- [Task requirements]
As the answer, set down the lines below from the one containing "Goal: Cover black" through the one containing "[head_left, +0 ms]", exactly and inclusively, and no others.

● ● ● ● ● ● ●

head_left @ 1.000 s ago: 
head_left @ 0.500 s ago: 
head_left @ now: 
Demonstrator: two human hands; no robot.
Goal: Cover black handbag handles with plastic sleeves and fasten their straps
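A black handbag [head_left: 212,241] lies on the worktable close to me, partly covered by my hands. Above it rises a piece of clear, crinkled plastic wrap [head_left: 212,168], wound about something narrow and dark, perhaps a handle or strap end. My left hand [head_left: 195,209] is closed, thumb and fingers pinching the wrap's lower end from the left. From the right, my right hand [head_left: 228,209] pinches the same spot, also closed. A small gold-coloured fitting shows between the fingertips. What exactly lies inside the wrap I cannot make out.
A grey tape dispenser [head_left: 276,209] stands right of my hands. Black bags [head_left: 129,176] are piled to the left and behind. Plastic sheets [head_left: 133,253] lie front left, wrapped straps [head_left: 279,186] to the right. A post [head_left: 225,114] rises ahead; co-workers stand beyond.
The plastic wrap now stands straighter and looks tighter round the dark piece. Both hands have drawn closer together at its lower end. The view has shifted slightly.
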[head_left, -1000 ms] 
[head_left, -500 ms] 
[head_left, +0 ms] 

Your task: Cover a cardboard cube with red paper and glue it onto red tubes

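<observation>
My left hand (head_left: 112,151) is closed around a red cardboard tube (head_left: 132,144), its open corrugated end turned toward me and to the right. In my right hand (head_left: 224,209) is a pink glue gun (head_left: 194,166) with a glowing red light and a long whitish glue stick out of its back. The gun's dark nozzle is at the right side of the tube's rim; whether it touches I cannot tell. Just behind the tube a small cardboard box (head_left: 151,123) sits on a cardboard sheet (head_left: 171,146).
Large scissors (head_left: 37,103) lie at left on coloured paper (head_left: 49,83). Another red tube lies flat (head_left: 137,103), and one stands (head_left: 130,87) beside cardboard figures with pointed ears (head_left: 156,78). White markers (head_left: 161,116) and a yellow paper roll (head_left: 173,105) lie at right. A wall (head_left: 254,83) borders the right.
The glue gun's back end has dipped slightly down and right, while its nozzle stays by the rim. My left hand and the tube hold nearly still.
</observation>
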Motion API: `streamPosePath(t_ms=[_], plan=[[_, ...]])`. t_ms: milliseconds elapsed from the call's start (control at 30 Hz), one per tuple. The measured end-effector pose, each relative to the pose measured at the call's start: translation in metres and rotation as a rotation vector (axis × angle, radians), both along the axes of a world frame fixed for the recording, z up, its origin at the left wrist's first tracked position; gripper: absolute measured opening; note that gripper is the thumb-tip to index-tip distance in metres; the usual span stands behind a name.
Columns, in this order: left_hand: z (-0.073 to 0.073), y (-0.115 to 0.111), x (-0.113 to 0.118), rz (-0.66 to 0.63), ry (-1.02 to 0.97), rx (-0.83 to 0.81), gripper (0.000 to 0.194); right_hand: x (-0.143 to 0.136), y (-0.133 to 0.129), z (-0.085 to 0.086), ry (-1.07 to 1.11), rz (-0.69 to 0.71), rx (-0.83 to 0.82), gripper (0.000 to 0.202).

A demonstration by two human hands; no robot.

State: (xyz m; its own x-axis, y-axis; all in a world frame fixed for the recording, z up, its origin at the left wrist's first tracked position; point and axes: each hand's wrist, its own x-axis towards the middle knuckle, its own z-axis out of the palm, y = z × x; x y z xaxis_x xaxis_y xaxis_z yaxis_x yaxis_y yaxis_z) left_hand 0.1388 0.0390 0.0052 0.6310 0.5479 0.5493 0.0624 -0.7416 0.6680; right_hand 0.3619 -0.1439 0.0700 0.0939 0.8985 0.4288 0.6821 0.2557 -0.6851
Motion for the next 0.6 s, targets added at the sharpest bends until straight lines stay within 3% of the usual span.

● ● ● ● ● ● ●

- [Exercise response]
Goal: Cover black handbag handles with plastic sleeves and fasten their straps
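A black handbag [head_left: 212,241] lies on the worktable close to me, partly covered by my hands. Above it rises a piece of clear, crinkled plastic wrap [head_left: 212,168], wound about something narrow and dark, perhaps a handle or strap end. My left hand [head_left: 195,209] is closed, thumb and fingers pinching the wrap's lower end from the left. From the right, my right hand [head_left: 228,209] pinches the same spot, also closed. A small gold-coloured fitting shows between the fingertips. What exactly lies inside the wrap I cannot make out.
A grey tape dispenser [head_left: 276,209] stands right of my hands. Black bags [head_left: 129,176] are piled to the left and behind. Plastic sheets [head_left: 133,253] lie front left, wrapped straps [head_left: 279,186] to the right. A post [head_left: 225,114] rises ahead; co-workers stand beyond.
The plastic wrap now stands straighter and looks tighter round the dark piece. Both hands have drawn closer together at its lower end. The view has shifted slightly.
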[head_left, -1000 ms] 
[head_left, -500 ms] 
[head_left, +0 ms] 

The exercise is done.